В обеих исполненных на фестивале композициях Парфенов доказал плодотворность
соединения восточной музыки и джаза, практически наметил путь для такого
синтеза. Национальная форма джаза — не просто механическое привнесение
в музыку двух-трех расхожих восточных интонаций или попевок ("поверхностный
ориентализм"), а создание ритмических конструкций, глубоко укорененных
в структуре восточной канонической формы, способных стать предпосылкой
свинга и "питательной средой" для джазовой фразировки.
Что же до парфеновского "музыкального безмолвия", ставшего отличительной
чертой и его фразировки, и структуры его композиций, то эта особенность
его музыки более всего способствует созданию острейшей ритмической конфликтности
импровизации и ее содержательной наполненности.
Посредственный джазовый музыкант, как правило, обильно наполняет свое
исполнение инерционным материалом: завесой секвенций, плотной чередой
остинатных фигур и т. п. Он практически не пользуется паузой при формообразовании,
полагая ее бессодержательным, "пустым" элементом формы. И лишь подлинные
мастера джаза понимают глубокий смысл "музыкального молчания", демонстрируя
незаурядное мастерство в оперировании паузой. Выдающийся пример — творчество
Майлса Девиса, одного из фаворитов Юрия Парфенова, несомненно, оказавшего
на него заметное влияние.
Композиции Парфенова отличает редкая в нашем джазе сбалансированность
асимметричных ритмических структур и традиционных регулярных метрических
построений. На мой взгляд, композиционная изысканность автора "Безмолвия"
в значительной степени обусловлена его связью с восточной "ритмической
философией", издревле видевшей в "незаштрихованном пространстве" особую
выразительность, связанную с эстетикой художественного намека, недосказанности.

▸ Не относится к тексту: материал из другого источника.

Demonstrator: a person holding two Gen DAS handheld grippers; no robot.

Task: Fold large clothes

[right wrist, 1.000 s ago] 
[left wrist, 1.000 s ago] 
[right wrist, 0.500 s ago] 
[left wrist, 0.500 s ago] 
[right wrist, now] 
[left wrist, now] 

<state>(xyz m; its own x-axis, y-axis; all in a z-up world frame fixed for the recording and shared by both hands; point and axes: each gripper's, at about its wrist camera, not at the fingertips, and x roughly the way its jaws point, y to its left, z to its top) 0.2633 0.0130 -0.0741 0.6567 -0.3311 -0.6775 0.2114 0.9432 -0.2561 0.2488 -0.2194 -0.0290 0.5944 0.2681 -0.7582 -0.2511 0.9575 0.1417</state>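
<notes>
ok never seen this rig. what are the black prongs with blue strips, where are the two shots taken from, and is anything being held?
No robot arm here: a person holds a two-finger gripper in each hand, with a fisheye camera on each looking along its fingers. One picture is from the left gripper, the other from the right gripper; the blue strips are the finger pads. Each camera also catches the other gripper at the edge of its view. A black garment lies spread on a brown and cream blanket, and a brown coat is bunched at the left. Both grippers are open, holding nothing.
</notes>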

Парадокс нынешней популярности Парфенова — в ее ограниченности. Его знают
и ценят главным образом музыканты и знатоки джаза. Широкая публика мало
знакома с творчеством этого выдающегося трубача и композитора. И виной
тому вовсе не эзотеричность его музыки, а нестабильность его выступлений.
Выступив на одном-двух фестивалях, Парфенов вдруг замолкает на несколько
лет. Влияние Парфенова на советский джаз не соответствует художественной
значительности его творчества. Он мало заботится о своей джазовой судьбе.
Странно видеть и слушать Парфенова в ресторанном оркестре. Музыкальный
быт не должен диктовать свои условия столь яркому и значительному таланту...*
Тем не менее, сравнивая Парфенова с лучшими европейскими джазовыми трубачами
и композиторами, с радостью убеждаешься в оригинальности и выдающейся
эстетической универсальности советскогомузыканта, в яркой самобытности его музыкальных идей. Широта кругозора
Юрия Парфенова, зрелость его мастерства, незаурядный драматургический
дар приведут его к новым творческим победам, если окончательно возобладают
в нем чувство ответственности перед своим талантом и духовная устремленность
к высокому искусству.
* Ныне Ю. Парфенов — солист джаз-оркестра под управлением О. Лундстрема.